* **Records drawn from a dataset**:
╔══

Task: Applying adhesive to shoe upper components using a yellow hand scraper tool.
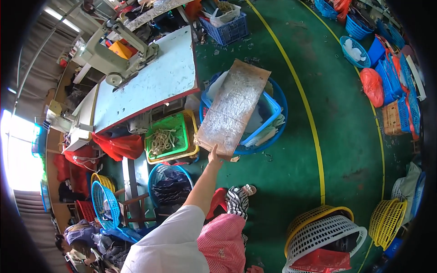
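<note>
Brown cardboard sheet (234, 107): our left hand (215, 154) pinched its near edge, presumably steadying it over the rectangular blue basket (278, 110); right hand's (255, 270) state, we couldn't tell.

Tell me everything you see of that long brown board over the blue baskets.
The flat, rectangular brown board looks like worn cardboard, its upper face mostly covered in a scuffed, silvery sheen. It slants above the round blue plastic basket, far end toward the right. The person's left hand holds its near end; whether the board touches anything beneath is unclear.
</note>
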`<action>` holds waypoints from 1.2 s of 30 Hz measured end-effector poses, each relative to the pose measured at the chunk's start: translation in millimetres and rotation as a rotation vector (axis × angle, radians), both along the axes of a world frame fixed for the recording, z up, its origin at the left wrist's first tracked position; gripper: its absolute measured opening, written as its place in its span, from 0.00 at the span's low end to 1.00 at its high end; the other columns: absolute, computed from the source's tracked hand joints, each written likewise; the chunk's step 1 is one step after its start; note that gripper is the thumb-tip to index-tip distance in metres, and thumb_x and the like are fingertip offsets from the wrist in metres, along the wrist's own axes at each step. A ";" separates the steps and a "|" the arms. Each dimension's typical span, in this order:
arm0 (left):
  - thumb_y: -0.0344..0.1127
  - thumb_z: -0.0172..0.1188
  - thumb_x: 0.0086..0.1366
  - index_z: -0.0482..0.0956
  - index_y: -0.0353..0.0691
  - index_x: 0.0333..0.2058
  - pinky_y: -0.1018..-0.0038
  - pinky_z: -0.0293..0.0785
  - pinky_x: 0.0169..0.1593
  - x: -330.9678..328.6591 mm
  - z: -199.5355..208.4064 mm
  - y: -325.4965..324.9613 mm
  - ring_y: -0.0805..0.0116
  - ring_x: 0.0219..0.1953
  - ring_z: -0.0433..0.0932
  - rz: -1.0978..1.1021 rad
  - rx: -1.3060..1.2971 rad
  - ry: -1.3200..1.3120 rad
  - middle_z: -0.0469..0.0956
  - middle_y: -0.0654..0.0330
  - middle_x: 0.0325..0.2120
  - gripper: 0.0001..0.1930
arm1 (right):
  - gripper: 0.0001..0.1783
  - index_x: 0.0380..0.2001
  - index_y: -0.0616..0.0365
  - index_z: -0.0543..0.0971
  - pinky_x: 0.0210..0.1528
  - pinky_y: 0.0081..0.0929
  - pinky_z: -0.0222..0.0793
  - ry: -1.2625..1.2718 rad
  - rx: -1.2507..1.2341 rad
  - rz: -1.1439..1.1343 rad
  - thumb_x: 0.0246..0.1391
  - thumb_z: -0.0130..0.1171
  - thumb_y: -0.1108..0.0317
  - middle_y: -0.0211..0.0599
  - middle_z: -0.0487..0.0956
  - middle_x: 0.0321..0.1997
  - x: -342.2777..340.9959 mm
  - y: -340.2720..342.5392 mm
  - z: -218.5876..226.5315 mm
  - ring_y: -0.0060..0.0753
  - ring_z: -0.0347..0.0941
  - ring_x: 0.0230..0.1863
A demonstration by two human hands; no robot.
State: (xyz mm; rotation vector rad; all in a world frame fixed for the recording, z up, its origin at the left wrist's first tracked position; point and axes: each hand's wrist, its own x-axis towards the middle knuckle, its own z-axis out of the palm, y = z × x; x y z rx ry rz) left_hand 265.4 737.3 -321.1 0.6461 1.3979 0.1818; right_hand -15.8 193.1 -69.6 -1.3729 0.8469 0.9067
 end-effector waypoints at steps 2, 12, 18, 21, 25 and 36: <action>0.46 0.69 0.55 0.75 0.40 0.47 0.63 0.73 0.36 4.5 -17.6 23.8 0.60 0.38 0.77 0.063 -0.078 -0.119 0.77 0.59 0.38 0.25 | 0.10 0.42 0.58 0.76 0.38 0.25 0.67 0.001 -0.031 -0.022 0.63 0.55 0.64 0.30 0.76 0.36 28.7 25.2 22.9 0.24 0.69 0.36; 0.40 0.61 0.61 0.72 0.43 0.55 0.55 0.67 0.59 -16.5 231.3 -27.9 0.59 0.56 0.72 -0.926 -0.325 -0.462 0.76 0.61 0.51 0.23 | 0.18 0.44 0.59 0.76 0.48 0.26 0.72 -0.254 -0.361 -0.251 0.53 0.64 0.62 0.34 0.81 0.38 2.9 78.8 60.9 0.26 0.77 0.41; 0.23 0.62 0.47 0.80 0.31 0.41 0.59 0.73 0.54 42.9 293.9 -155.4 0.57 0.46 0.78 -1.689 -0.830 -0.453 0.80 0.53 0.42 0.18 | 0.50 0.68 0.50 0.54 0.63 0.36 0.63 -0.542 -0.045 -0.696 0.46 0.71 0.59 0.42 0.64 0.65 -19.8 89.3 180.6 0.38 0.63 0.63; 0.17 0.64 0.44 0.79 0.29 0.42 0.63 0.77 0.49 39.9 364.2 -294.7 0.60 0.41 0.80 -2.310 -0.555 -0.315 0.80 0.56 0.39 0.22 | 0.50 0.70 0.49 0.51 0.67 0.36 0.56 -0.774 0.009 -1.044 0.48 0.69 0.68 0.41 0.60 0.67 -81.2 110.3 205.7 0.38 0.56 0.67; 0.19 0.69 0.42 0.74 0.33 0.52 0.68 0.71 0.55 -68.3 422.5 -472.2 0.66 0.47 0.76 -3.016 -0.516 -0.401 0.77 0.59 0.46 0.33 | 0.35 0.64 0.48 0.60 0.58 0.36 0.66 -0.895 0.005 -1.814 0.56 0.62 0.66 0.41 0.71 0.57 -178.3 171.6 171.3 0.37 0.68 0.56; 0.38 0.65 0.57 0.67 0.38 0.56 0.73 0.79 0.36 -450.7 388.8 -632.5 0.71 0.40 0.78 -3.808 -1.083 -0.157 0.78 0.59 0.41 0.28 | 0.07 0.42 0.54 0.74 0.24 0.25 0.75 -0.651 -0.454 -2.957 0.63 0.53 0.66 0.31 0.76 0.32 -351.8 241.2 100.8 0.29 0.78 0.29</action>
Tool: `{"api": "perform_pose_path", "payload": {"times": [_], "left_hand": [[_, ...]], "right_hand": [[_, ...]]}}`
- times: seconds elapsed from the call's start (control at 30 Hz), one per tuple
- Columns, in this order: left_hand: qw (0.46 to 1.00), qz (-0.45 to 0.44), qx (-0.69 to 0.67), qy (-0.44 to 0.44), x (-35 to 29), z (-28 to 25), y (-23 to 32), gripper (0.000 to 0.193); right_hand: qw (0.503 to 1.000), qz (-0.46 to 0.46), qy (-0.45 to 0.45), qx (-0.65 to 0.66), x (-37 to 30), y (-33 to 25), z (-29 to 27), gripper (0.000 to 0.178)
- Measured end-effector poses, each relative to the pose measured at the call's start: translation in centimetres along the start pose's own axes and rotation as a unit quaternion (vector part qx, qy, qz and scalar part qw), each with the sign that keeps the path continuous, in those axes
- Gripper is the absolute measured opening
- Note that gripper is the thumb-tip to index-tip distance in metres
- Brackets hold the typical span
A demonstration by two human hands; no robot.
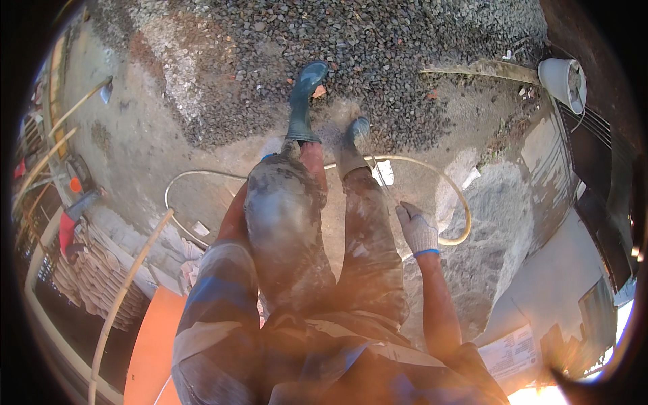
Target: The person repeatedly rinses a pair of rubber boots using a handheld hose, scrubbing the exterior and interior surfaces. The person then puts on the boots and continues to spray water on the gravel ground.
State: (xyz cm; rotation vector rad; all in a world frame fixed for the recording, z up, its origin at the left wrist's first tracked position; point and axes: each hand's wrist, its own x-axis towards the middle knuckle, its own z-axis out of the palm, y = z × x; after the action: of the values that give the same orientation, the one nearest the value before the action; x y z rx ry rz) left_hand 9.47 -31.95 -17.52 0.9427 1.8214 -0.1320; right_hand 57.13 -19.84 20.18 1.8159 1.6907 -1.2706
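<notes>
I look down at my own legs in mud-caked trousers and dark green rubber boots (302,101). The left boot is raised over a gravel heap (378,47). My right hand (417,229) wears a white knit glove with a blue cuff and hangs beside my right thigh. Its fingers are bent around the end of a thin pale cord (386,181) that runs up toward the right boot. My left forearm goes behind my raised left knee. Only a bit of white glove of my left hand (272,147) shows there, and what it holds is hidden.
A pale hose (453,196) loops over the concrete ground around my feet. A grey sand pile (493,223) lies to the right and a white bucket (563,81) at the upper right. Stacked sacks (94,277), long poles and an orange sheet (152,351) are on the left.
</notes>
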Motion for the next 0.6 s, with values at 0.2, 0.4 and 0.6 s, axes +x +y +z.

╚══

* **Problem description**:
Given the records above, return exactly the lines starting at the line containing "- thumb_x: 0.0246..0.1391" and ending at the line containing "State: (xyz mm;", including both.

* **Answer to this task**:
  - thumb_x: 0.0246..0.1391
  - thumb_z: -0.0130..0.1171
  - thumb_y: -0.1108..0.0317
  - middle_y: -0.0211..0.0599
  - middle_z: -0.0487..0.0956
  - middle_x: 0.0321..0.1997
  - x: -342.2777..340.9959 mm
  - y: -340.2720..342.5392 mm
  - z: -218.5876..226.5315 mm
  - ring_y: -0.0060..0.0753
  - ring_z: -0.0347..0.0941
  - ring_x: 0.0230..0.1863
A demonstration by two human hands; no robot.
State: (xyz mm; rotation vector rad; all in a world frame fixed for the recording, z up, its origin at the left wrist's first tracked position; point and axes: each hand's wrist, its own x-axis towards the middle knuckle, its own z-axis out of the palm, y = z × x; x y z rx ry rz) left_hand 265.4 737.3 -321.1 0.6461 1.3979 0.1818; right_hand -15.8 193.1 -69.6 -1.3729 0.8469 0.9067

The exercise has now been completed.